R.I.P. Carter Hotel

The Duluth News Tribune reports the vacant Carter Hotel building at 17 N. Second Ave. E. will be torn down. The Fond du Lac Band of Lake Superior Chippewa will replace it with a surface parking lot for its Fond-du-Lac Casino.

The band purchased the Carter in 2010 for $318,000.

The building is part of the Duluth Commercial Historic District, a set of buildings on the National Register of Historic Places. The building details on the register’s Registration Form are as follows.

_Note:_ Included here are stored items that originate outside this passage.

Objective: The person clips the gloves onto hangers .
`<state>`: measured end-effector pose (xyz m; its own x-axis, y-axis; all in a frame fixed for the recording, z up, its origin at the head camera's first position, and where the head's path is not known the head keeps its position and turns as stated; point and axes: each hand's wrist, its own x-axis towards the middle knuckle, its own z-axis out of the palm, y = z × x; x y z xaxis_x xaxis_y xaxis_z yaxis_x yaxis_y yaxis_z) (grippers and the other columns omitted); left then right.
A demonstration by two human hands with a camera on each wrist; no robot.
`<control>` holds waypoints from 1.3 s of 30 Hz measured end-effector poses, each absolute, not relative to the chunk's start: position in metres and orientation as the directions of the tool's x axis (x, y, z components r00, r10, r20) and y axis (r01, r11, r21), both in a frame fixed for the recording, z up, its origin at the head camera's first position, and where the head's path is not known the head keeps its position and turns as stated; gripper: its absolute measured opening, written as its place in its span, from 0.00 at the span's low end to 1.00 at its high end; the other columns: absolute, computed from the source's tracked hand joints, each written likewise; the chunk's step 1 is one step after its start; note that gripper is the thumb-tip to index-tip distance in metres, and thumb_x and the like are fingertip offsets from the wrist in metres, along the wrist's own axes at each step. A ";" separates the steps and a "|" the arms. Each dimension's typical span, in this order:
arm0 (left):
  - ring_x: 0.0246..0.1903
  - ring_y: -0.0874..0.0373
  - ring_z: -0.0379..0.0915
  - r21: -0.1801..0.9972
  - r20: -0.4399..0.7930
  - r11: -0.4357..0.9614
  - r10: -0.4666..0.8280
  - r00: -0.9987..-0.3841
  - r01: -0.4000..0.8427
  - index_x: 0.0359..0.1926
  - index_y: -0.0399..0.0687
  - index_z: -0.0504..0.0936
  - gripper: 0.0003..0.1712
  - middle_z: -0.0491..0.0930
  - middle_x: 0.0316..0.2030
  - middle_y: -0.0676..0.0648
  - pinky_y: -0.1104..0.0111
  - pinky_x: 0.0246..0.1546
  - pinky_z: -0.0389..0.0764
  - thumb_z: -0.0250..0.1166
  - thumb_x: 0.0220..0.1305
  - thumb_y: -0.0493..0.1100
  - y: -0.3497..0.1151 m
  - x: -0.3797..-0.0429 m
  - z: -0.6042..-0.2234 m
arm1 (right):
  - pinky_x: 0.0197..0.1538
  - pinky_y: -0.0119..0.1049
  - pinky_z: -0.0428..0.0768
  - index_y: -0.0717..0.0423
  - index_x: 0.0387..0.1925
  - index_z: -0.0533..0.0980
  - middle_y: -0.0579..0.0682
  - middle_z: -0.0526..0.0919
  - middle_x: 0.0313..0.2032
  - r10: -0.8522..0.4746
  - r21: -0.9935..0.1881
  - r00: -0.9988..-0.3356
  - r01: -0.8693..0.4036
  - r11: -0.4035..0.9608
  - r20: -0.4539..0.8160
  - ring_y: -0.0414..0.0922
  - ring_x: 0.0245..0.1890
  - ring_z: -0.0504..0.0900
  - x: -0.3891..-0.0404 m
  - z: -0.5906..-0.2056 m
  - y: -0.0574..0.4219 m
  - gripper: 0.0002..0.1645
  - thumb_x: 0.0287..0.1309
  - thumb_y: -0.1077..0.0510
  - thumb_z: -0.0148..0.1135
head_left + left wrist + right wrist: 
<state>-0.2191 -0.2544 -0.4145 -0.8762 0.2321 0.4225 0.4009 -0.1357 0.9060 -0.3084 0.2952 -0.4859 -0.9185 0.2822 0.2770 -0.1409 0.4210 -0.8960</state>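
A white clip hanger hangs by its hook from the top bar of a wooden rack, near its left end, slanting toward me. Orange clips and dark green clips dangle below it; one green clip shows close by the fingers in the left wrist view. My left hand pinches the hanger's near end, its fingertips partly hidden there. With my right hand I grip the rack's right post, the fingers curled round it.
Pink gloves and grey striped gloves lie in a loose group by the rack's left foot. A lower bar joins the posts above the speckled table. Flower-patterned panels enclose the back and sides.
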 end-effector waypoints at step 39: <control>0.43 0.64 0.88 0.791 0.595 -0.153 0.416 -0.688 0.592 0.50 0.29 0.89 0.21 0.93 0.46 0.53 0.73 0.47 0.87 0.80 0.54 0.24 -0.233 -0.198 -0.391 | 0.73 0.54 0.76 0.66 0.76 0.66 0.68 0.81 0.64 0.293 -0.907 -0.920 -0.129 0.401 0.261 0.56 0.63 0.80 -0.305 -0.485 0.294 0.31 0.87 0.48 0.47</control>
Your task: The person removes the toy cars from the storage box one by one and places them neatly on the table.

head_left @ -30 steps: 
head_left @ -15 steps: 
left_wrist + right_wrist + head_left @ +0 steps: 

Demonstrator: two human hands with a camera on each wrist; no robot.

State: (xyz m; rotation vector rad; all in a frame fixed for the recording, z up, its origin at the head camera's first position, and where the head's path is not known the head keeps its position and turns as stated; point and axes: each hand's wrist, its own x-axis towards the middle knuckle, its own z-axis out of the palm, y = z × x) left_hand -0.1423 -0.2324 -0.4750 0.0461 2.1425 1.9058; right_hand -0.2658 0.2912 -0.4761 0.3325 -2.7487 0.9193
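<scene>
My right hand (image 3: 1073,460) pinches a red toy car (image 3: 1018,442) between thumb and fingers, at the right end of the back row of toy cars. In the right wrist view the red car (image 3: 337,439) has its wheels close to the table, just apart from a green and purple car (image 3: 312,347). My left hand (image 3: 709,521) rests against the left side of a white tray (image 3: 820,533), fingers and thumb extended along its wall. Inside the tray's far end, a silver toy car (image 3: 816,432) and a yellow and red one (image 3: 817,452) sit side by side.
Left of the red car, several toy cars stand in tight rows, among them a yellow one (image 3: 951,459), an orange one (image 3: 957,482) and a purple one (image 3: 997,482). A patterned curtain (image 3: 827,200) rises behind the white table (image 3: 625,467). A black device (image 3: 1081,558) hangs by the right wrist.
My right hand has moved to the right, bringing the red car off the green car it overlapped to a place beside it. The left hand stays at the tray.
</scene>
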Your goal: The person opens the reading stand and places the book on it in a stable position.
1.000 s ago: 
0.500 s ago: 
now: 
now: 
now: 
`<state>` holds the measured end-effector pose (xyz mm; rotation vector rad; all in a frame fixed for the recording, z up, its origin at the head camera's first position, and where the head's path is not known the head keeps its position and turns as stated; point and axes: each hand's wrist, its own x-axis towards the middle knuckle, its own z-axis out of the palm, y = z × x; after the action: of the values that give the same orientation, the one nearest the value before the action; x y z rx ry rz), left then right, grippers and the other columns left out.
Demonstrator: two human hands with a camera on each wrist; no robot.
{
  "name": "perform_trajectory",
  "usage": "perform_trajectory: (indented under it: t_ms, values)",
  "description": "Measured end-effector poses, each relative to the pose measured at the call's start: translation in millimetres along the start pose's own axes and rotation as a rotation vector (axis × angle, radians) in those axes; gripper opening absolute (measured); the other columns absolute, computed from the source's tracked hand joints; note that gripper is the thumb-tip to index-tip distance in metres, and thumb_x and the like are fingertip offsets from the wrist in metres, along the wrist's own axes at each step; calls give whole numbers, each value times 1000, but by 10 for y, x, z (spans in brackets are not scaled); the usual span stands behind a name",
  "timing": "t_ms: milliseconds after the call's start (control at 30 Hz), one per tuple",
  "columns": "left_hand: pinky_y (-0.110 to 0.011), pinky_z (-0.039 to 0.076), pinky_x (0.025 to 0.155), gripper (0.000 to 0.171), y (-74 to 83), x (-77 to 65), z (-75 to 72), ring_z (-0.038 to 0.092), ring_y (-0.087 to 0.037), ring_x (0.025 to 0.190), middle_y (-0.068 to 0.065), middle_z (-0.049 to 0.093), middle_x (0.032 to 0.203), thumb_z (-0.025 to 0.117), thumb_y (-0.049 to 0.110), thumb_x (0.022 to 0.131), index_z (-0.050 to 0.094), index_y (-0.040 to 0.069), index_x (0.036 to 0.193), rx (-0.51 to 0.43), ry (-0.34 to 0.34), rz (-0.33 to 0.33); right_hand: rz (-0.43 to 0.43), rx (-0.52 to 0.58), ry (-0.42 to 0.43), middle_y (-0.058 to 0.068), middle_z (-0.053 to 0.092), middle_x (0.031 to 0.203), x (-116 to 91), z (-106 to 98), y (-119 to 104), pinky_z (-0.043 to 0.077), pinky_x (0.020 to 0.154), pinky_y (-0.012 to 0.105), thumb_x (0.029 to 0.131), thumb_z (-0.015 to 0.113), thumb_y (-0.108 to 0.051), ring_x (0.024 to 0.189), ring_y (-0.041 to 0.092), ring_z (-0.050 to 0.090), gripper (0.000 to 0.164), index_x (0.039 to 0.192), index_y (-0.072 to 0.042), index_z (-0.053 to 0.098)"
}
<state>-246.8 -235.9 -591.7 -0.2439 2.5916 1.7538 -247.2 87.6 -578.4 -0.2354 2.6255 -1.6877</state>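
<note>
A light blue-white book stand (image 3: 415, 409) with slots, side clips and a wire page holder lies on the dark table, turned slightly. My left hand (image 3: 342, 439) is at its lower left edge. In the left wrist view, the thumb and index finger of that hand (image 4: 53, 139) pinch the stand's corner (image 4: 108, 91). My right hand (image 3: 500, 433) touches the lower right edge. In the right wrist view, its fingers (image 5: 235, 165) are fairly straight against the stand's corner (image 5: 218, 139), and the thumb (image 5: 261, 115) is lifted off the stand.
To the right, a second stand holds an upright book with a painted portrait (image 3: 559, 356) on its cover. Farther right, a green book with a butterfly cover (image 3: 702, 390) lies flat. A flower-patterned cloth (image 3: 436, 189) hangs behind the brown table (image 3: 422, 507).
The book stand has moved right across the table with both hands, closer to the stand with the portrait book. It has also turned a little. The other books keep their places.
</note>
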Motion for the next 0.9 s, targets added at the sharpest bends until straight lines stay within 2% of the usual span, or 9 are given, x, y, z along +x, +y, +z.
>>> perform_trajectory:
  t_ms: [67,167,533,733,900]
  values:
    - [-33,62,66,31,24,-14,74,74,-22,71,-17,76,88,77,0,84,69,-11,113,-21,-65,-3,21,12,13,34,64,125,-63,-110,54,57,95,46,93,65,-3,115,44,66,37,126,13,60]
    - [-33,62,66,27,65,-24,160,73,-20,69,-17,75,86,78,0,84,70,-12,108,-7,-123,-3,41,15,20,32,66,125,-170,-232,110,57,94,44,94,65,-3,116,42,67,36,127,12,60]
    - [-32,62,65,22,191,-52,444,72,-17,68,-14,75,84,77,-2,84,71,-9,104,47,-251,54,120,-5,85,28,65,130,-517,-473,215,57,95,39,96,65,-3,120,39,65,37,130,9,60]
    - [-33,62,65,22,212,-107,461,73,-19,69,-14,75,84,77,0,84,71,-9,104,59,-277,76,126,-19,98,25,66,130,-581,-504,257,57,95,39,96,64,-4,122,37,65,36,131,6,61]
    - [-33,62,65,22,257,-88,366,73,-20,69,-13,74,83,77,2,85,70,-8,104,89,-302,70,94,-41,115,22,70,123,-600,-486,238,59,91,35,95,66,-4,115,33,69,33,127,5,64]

Historic Name: Carter Hotel
Current Name: Carter Hotel
Address: 17-25 North 2nd Avenue East
Date: 1928
Architect: unknown
Contributing

This is a simple three-story rectangular reddish-brown brick building on a shallow site with its longer side oriented toward the street as a primary façade. Sited on a sharply sloping site that rises steeply from south to north, the first floor storefront level is full height at the southern end and on the south façade, then transitions to a subterranean form below street level before disappearing entirely at the north end of the building. The lower level consists of four square brick pillars that frame large storefront openings with original copper or bronze storefront window systems. Portions of the storefront were modified in 1929 through the introduction of new storefront windows and doors, new bulkheads, and new signage that covers the original transom panels. All of the storefronts are shielded by a small pressed metal canopy. The second and thirds stories are relatively plain brick facades executed in a Flemish bond, with 1/1 wood double hung windows altered with the addition of aluminum storms. At the second floor, seven original windows survive, while the group of three windows at the northern end have been replaced by fixed units. All windows sit on a continuous brick sill of rowlock headers, and each window is capped by a header of brick soldiers and framed by a row of brick headers. The original main entry is located at the northern end of the main façade and is marked by a wide frame of cast concrete decorated only with a narrow band of setbacks. The original door has been replaced with a new aluminum frame door and transom. The third floor is nearly identical to the second, with nine original wood double hung windows framed by decorative brick moldings. A continuous band of rowlock headers and alternating groupings of soldiers and stretchers sit below a projecting pressed metal cornice that terminates the third floor. A plain brick parapet wall in Flemish bond rises slightly above the height of the sidewalls, and it is covered with a cast concrete coping, now painted.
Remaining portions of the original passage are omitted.